The feasibility study was prepared for Jaguar by TechnoMine Services, LLC (“TechnoMine”) under the guidance of Ivan C. Machado, M.Sc., P.E., P.Eng., Principal of TechnoMine. Mr. Machado is a Qualified Person as such term is defined in NI 43-101. Actual operating costs, production and economic returns may differ materially from those anticipated by the feasibility study, and depend on a variety of factors, some of which are outside the control of the Company.
The Company is continuing with the work to enable the Gurupi project to receive an installation license. In addition to site preparation and other activities, the Company plans to conduct a 30,000 meter drill program on targets in close proximity to the main ore bodies identified in the feasibility study. Based on existing drill results from these nearby targets, management believes the mineral resource base for the project could increase.

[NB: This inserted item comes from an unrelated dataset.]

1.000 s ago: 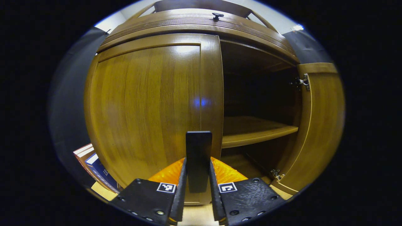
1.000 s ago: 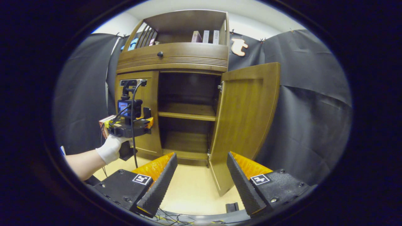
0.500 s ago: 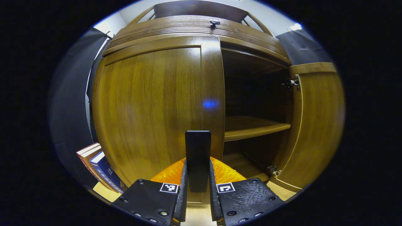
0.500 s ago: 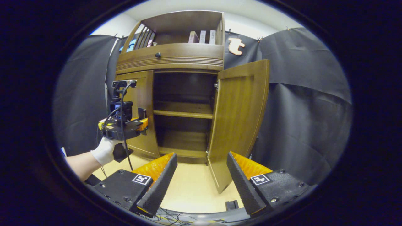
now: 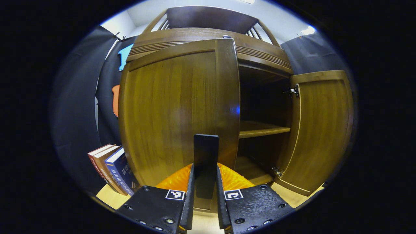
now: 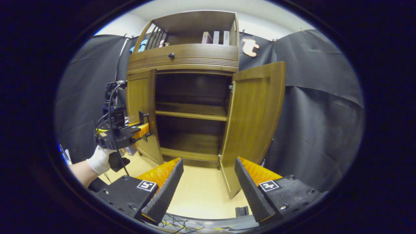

The basis is in-part tied to a study conducted by SRK Global (“SRK”), which recently completed an independent assessment of the Gurupi project. SRK’s team noted a significant area of potential gold mineralization not contained in the project’s current indicated mineral resource base. Management estimates the cost of this additional program will total approximately $12 million. This effort will include infrastructure development, drilling, metallurgical testing and technical analysis.
At the conclusion of the work program, the Company will determine whether to proceed with construction as outlined in the recently completed feasibility study, or if warranted, to increase the scope and scale of the project based on the additional drilling results and other analyses. Jaguar expects to reach a final determination later in 2011.
Since the above report was published considerable gold has been added to the resource and at VERY good grade.